[Exercise directions]: Between the line containing "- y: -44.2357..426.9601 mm" and the line containing "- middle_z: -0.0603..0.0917" lies a run of lines; give that run again exactly, with both of those lines, and nothing else from the entries below.

[Source data]
=== Section Start ===

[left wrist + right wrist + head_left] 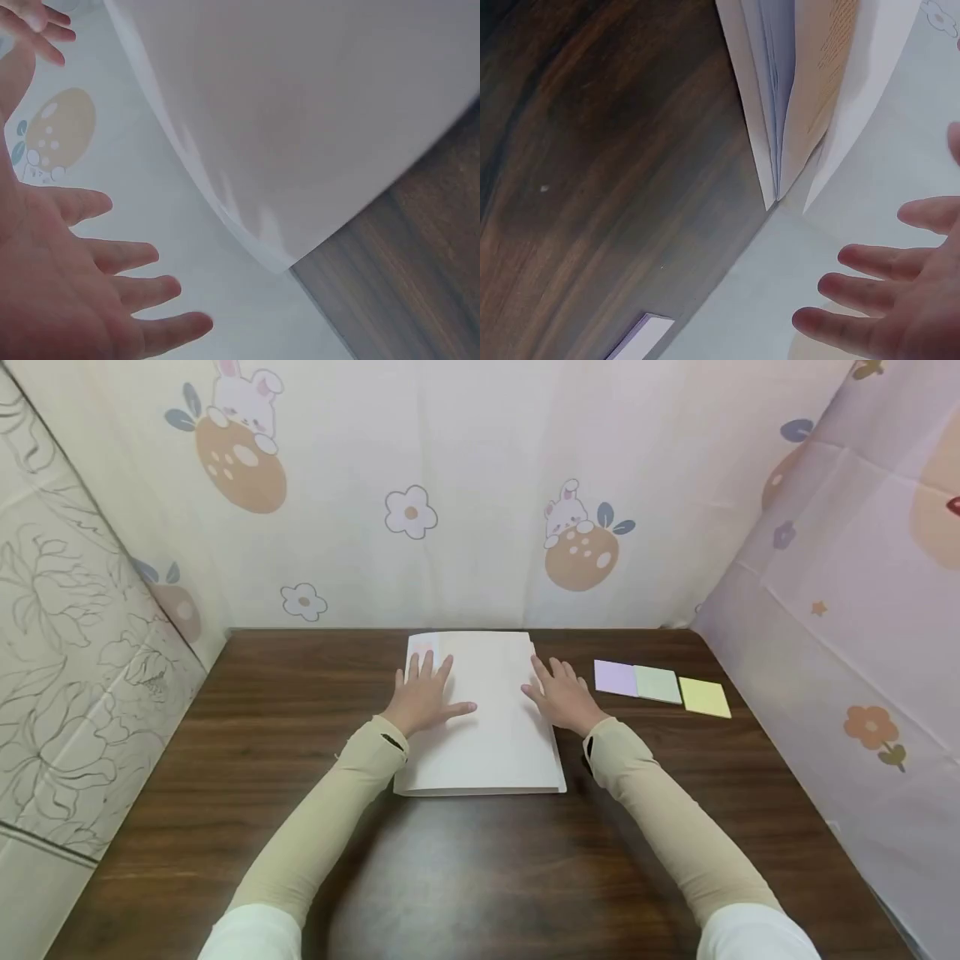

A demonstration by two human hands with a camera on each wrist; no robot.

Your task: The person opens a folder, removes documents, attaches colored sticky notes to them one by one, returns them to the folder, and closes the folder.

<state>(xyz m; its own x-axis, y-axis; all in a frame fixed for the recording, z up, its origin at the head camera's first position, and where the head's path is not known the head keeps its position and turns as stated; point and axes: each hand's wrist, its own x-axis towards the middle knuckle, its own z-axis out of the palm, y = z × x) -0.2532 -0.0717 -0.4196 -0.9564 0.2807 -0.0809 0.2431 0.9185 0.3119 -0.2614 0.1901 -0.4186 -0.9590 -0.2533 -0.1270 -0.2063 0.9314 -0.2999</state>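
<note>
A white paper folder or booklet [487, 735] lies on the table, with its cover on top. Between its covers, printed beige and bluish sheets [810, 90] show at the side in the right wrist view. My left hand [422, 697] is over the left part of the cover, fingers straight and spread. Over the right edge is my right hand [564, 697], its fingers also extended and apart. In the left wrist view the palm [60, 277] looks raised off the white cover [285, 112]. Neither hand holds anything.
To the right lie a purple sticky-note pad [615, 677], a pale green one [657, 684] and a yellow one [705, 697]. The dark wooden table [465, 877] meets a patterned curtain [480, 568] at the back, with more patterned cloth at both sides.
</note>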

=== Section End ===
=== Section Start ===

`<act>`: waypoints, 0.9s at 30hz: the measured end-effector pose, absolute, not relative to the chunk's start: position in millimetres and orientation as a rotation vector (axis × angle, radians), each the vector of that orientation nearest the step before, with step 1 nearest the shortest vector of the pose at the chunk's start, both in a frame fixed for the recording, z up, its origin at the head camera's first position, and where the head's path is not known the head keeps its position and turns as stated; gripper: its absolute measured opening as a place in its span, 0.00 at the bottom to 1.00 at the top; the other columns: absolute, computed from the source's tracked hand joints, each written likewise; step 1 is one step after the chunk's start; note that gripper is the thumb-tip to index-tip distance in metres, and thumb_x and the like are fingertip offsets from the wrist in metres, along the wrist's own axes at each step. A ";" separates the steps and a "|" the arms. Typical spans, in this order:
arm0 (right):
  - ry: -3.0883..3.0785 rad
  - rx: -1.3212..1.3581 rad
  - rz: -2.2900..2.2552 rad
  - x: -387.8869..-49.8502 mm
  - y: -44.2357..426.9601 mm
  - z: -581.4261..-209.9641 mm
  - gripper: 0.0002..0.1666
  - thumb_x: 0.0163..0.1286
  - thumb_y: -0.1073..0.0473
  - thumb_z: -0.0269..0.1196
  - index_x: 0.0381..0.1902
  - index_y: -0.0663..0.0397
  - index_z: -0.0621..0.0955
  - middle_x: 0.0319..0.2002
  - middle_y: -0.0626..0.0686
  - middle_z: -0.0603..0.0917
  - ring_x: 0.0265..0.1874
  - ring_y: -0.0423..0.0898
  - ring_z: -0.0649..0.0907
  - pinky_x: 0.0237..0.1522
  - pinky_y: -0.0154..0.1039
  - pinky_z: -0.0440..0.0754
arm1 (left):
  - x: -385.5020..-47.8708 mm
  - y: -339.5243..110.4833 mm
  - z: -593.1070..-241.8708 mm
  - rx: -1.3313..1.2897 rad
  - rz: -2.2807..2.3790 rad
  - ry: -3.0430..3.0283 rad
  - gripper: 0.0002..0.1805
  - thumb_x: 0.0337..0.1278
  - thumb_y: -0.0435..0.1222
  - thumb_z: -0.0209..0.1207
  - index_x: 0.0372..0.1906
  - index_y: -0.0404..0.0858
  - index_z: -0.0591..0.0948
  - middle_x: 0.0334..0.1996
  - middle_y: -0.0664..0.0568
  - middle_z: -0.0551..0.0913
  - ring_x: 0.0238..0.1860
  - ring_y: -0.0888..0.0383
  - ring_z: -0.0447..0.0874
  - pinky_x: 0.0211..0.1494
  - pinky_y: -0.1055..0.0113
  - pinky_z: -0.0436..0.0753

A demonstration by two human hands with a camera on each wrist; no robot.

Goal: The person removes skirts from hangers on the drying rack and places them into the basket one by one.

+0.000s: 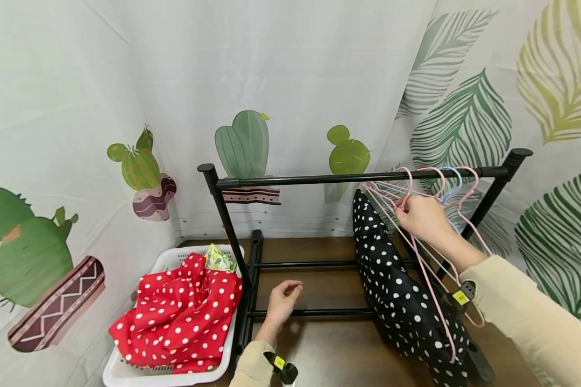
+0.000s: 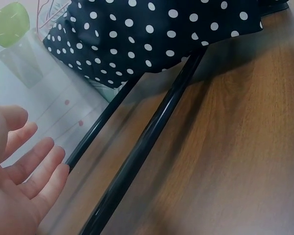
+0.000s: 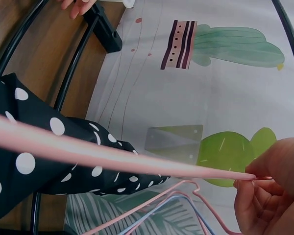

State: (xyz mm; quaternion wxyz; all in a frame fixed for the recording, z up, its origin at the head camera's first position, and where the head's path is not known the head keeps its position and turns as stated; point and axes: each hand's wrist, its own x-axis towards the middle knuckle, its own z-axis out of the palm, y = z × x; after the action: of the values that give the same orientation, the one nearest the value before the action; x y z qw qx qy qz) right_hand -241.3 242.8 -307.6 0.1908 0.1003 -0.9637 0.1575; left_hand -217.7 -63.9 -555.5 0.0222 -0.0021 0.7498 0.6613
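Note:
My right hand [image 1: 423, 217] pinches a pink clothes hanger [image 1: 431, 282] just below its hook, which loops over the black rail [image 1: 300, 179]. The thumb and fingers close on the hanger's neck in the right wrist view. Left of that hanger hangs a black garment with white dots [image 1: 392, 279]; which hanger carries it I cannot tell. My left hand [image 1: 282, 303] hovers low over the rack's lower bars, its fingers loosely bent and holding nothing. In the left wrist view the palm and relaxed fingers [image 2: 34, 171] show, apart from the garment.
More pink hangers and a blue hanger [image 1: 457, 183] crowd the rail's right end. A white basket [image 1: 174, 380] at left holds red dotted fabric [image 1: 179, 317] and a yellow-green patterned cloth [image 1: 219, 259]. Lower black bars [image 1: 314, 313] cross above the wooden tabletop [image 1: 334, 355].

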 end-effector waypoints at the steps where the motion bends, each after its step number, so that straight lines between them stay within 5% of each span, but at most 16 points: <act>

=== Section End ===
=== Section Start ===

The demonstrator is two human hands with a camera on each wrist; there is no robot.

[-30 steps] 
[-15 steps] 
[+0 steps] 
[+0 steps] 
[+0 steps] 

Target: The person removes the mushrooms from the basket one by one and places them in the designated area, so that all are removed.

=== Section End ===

[Result of this task]:
  - y: -44.2357..426.9601 mm
  - z: -581.4261..-209.9641 mm
  - gripper: 0.0002..0.1666
  - thumb_x: 0.0163..0.1286
  - thumb_y: -0.1073..0.0473
  - thumb_z: -0.0269..0.1196
  - index_x: 0.0381..0.1902
  - index_y: -0.0663..0.0397
  - index_z: -0.0621..0.0955
  - middle_x: 0.0319..0.2002
  - middle_y: -0.0626..0.0686
  - middle_z: -0.0603..0.0917

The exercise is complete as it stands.